Viols de Mazan : Y aura-t-il un second procès en appel ? Le dilemme des avocats de la défense
L’heure est aux calculs savants, tant pour les avocats de la défense que pour le ministère public. Faut-il ou non faire appel du verdict rendu jeudi matin par la cour criminelle du Vaucluse dans l’affaire des viols de Mazan ? Les peines sont généralement en deçà de ce qu’avait requis le parquet mais une trentaine d’accusés réclamait leur acquittement, assurant n’avoir pas violé Gisèle Pelicot. Parmi eux, beaucoup ont été placés en détention à l’issue de l’audience.
Pour autant, dans les salles des pas perdus, quelques heures après le verdict, l’heure est à la temporisation. « Je vais en discuter avec mon client. » « Pour l’instant, rien n’est acté. » « Il faut que nous y réfléchissions sereinement »… répondent, un à un, les avocats de la défense. Même l’avocate de Dominique Pelicot, Me Béatrice Zavarro, a affirmé se laisser le temps de la réflexion.
Tous ont dix jours pour faire appel. Tout comme le ministère public. « Nous jugerons au cas par cas en ce qui concerne un éventuel appel, quand nous aurons reçu les motivations », a confié à l’AFP l’un de ses deux représentants, Jean-François Mayet. Seuls deux hommes, condamnés l’un comme l’autre à huit ans de réclusion criminelle, ont, pour l’heure, annoncé avoir fait appel. Il y aura donc un second procès Mazan. Mais de quelle ampleur ?
« Ils ont plus à perdre qu’à gagner »
La réflexion pour les accusés et leurs avocats n’est pas si simple. Entre la détention provisoire déjà effectuée – souvent entre quatorze et vingt mois – le jeu des remises de peine, les hommes condamnés à des peines de six, sept ou huit ans de prison pourraient demander une libération conditionnelle d’ici quelques mois, deux ans maximum. « Honnêtement, la réflexion pour certains de mes clients qui ont eu des peines autour de cinq à sept ans est rapide : ils ont plus à perdre qu’à gagner. La question se pose pour ceux qui ont eu les peines les plus lourdes », estime Me Louis-Alain Lemaire. Il compte notamment parmi ses clients, Romain V., venu six fois à Mazan et qui s’est vu attribuer la plus lourde peine : quinze ans de réclusion criminelle.

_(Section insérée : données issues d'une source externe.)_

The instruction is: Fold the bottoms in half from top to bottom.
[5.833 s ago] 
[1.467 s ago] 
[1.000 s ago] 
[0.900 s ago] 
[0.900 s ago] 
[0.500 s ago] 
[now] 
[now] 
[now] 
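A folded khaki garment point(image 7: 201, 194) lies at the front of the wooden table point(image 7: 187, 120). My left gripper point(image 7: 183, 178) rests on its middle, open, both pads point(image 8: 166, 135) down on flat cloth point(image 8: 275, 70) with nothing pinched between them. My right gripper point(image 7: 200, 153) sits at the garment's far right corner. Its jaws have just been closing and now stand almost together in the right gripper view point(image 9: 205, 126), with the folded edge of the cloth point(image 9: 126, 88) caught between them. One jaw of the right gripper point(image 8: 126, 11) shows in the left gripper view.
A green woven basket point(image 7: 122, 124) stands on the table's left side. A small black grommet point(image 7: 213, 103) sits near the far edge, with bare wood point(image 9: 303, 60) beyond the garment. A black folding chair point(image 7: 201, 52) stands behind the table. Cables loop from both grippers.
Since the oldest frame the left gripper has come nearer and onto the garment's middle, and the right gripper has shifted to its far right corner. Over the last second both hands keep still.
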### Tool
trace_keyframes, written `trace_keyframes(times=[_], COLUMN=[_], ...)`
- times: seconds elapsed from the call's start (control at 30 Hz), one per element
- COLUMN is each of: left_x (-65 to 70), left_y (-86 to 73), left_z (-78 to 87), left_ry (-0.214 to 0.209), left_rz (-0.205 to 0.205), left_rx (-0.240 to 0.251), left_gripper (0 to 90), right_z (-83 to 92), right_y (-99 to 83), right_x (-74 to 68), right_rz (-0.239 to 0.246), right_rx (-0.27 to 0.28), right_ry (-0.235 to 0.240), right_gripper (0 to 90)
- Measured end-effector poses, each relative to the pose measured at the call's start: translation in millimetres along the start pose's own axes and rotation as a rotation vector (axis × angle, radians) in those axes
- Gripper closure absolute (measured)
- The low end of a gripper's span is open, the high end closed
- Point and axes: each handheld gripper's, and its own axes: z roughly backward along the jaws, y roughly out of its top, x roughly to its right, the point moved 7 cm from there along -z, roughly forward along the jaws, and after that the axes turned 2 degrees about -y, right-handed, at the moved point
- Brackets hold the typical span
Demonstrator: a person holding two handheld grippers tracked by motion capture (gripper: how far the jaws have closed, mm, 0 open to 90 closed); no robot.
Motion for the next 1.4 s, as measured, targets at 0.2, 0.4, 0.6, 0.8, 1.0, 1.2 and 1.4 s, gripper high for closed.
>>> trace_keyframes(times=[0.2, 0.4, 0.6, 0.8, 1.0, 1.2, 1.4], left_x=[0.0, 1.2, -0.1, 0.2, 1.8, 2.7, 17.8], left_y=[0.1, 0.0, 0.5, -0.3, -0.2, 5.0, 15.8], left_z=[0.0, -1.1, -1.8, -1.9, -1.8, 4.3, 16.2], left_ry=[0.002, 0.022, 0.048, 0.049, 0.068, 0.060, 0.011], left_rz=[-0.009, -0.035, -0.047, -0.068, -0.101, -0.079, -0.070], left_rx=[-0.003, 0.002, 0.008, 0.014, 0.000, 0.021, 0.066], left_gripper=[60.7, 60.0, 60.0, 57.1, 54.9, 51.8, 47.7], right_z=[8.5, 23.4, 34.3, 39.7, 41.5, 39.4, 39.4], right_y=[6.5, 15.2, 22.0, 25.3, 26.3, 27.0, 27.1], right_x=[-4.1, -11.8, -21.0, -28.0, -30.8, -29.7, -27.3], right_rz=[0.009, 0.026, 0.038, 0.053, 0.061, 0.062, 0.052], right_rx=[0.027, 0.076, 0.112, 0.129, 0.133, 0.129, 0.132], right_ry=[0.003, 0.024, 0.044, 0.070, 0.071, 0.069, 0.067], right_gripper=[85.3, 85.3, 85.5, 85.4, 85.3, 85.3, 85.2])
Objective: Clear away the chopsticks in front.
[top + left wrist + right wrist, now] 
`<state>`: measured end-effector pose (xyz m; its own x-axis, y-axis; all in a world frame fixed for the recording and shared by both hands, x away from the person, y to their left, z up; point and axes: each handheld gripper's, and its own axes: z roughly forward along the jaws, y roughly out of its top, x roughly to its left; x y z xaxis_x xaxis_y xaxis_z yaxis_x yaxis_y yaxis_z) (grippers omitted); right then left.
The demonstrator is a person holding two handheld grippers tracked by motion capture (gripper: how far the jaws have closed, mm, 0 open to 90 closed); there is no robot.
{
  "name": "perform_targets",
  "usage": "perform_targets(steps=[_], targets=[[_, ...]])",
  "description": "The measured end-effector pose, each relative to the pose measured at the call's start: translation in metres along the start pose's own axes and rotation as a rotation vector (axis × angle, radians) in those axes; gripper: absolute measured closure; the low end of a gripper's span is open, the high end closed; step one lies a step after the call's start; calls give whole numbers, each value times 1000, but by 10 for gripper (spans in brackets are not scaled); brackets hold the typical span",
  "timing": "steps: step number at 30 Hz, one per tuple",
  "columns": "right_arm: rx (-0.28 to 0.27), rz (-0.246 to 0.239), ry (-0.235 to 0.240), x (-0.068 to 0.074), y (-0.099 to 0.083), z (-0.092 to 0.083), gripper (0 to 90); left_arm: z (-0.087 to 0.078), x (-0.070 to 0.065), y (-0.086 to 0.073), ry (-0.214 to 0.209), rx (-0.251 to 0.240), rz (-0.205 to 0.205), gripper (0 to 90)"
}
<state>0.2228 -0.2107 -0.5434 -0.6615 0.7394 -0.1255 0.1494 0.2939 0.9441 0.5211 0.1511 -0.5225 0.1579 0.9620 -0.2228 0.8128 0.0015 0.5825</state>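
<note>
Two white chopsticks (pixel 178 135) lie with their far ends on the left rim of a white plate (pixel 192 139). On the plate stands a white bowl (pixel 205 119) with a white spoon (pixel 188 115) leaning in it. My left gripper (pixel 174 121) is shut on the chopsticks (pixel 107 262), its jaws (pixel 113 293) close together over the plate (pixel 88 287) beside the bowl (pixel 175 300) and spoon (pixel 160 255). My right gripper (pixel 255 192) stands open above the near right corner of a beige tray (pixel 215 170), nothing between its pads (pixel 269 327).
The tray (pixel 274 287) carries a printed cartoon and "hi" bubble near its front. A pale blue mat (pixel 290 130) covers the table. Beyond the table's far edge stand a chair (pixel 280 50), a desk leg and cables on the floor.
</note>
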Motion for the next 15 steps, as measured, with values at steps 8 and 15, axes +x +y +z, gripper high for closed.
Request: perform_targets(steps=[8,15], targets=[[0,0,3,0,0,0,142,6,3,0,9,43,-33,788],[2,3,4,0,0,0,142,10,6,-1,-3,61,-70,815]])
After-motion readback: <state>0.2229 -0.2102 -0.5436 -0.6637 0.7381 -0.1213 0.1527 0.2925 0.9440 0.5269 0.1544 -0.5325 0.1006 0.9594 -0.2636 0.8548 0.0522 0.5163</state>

Même pour des hommes qui se sont vus condamnés à de plus lourdes peines, la question n’est pas simple. Outre Dominique Pelicot, quatorze accusés ont été condamnés à des peines de dix ans ou plus. Me Gontard, l’avocat de Jean-Pierre M., a déjà annoncé qu’il n’interjetterait pas appel. Les juges se sont accordés sur une peine de douze ans de réclusion – cinq de moins que ce que réclamait le parquet – pour celui qui est présenté comme le « disciple » de Pelicot pour avoir soumis chimiquement son épouse et l’avoir violé, seul, ou avec Dominique Pelicot. « C’est un homme qui par ce verdict retrouve un peu de la place et une image auprès de sa famille. Je ne ferai pas appel », insiste le conseil.
Jury populaire
Surtout qu’en appel, le procès se tiendra devant un jury populaire (celui de la cour criminelle était composé de magistrats professionnels). Quelle analyse tireront des citoyens devant ces vidéos de viols, au cœur du dossier ? Comment réagiront-ils devant un dossier aussi emblématique ? « Je me méfie de la vox populi, insiste Me Louis-Alain Lemaire. Je pense que compte tenu du battage autour de cette affaire, il y aura forcément un biais au moment de juger. J’ai tendance à dire qu’un tiens vaut mieux que deux tu l’auras. »
Notre dossier sur le procès des viols de Mazan
Dans tous les cas, l’un des deux avocats de Gisèle Pelicot, Me Stéphane Babonneau, a indiqué ce vendredi sur France Inter que l’appel ne faisait pas « peur » à sa cliente. « Si cela devait se passer, elle nous a d’ores et déjà indiqué qu’elle y ferait face – si elle en a la santé –, évidemment, puisque c’est une dame qui a aujourd’hui 72 ans », a-t-il précisé.